Costa d’Avorio: il 2 settembre 2011, l’operazione delle Nazioni Unità nel paese (Unoci, chiusa nel giugno 2017) ha espresso il suo “più profondo rammarico” dopo le accuse contro le forze di pace. Alla fine di maggio 2008, l’Unoci ha aperto un’indagine interna sul presunto stupro di una dodicenne ivoriana da parte di dieci elementi delle forze di pace. Episodi rivelato dalla Ong Save the Children. Nel luglio 2007, l’Unoci ha denunciato abusi comprovati commessi dalle forze di pace marocchine a Bouaké accusate, in particolare, di rapporti sessuali con minori, dopo un’indagine preliminare interna, la prima dal suo dispiegamento nel 2004.

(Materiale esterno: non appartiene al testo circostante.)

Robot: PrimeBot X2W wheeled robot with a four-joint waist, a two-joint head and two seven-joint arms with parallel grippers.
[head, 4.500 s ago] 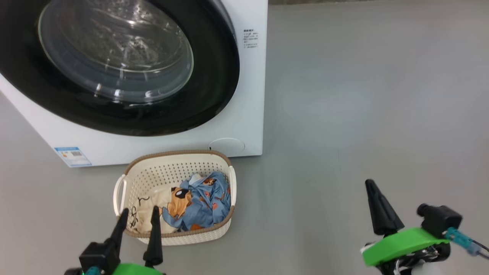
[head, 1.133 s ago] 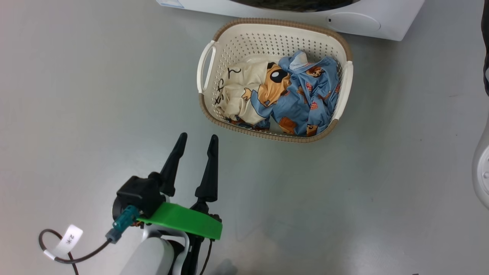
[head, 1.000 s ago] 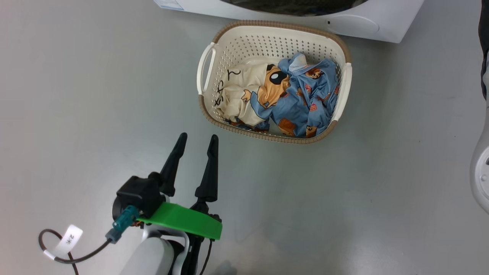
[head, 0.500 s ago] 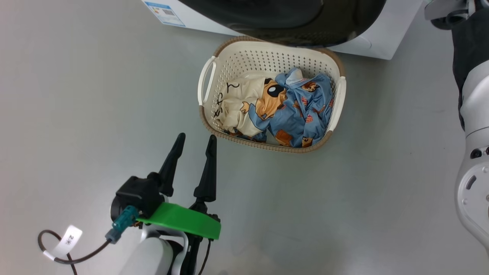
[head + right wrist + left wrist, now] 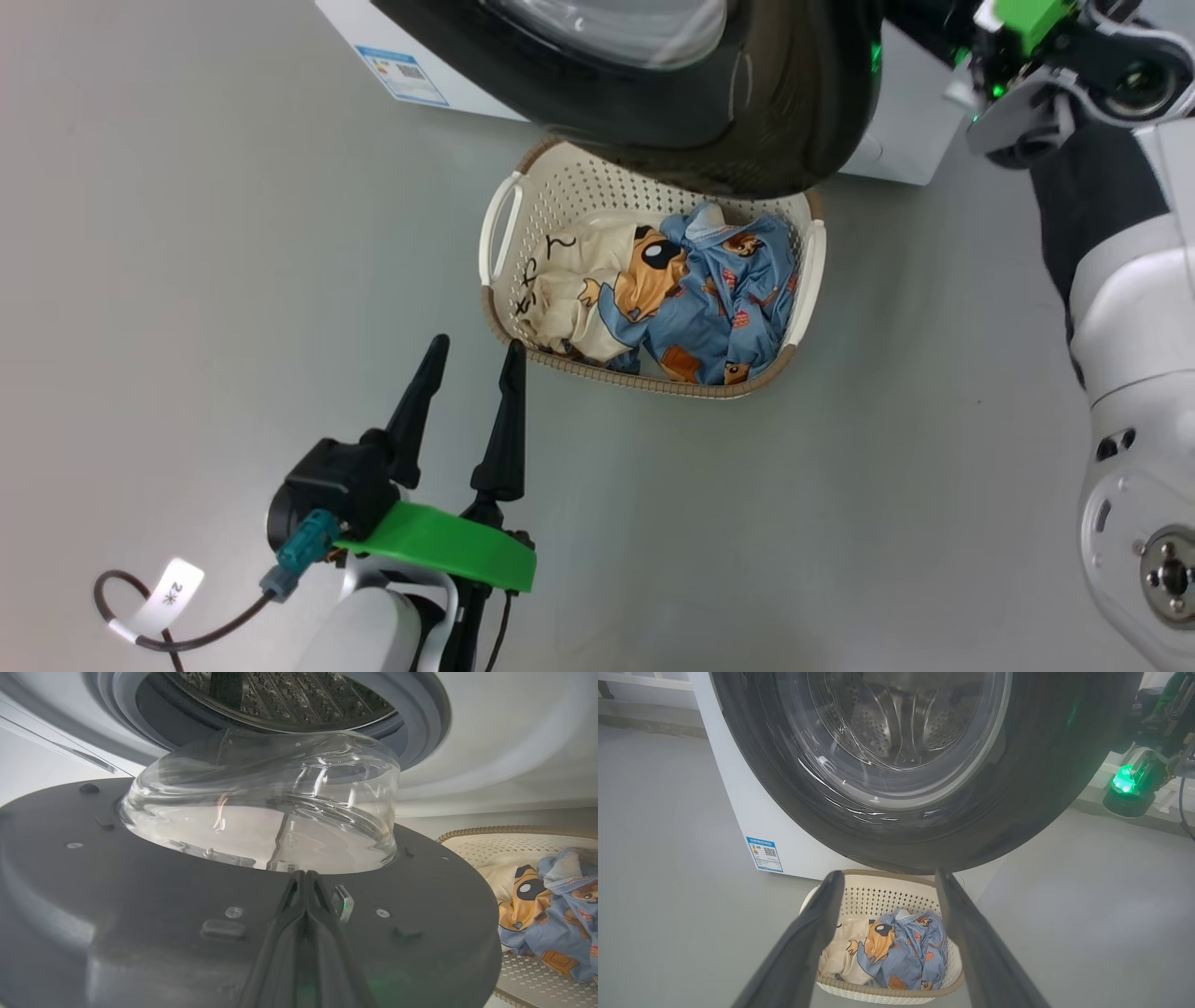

Sudan: nel gennaio 2007, il quotidiano britannico Daily Telegraph, sulla base di un rapporto dell’Unicef, ha annunciato che il personale delle Nazioni UNite e le forze di pace nel Sudan meridionale sono stati accusati di aver abusato sessualmente di centinaia di bambini, anche di 12 anni. Secondo quanto riferito, il governo sudanese ha anche raccolto prove, incluso un video che mostra i soldati del Bangladesh.
Questi i fatti più eclatanti che sono accaduti in Africa – bisognerebbe aggiungere quelli avvenuti in altre parti del mondo come ad Haiti. Episodi vergognosi e raccapriccianti a cui non sono seguite adeguate indagini. Condanne quasi nessuna. I presunti colpevoli sono tornati nei loro rispettivi paesi e hanno continuato a svolgere le loro mansioni di poliziotto o militare. Anche questo dovrebbe far riflettere.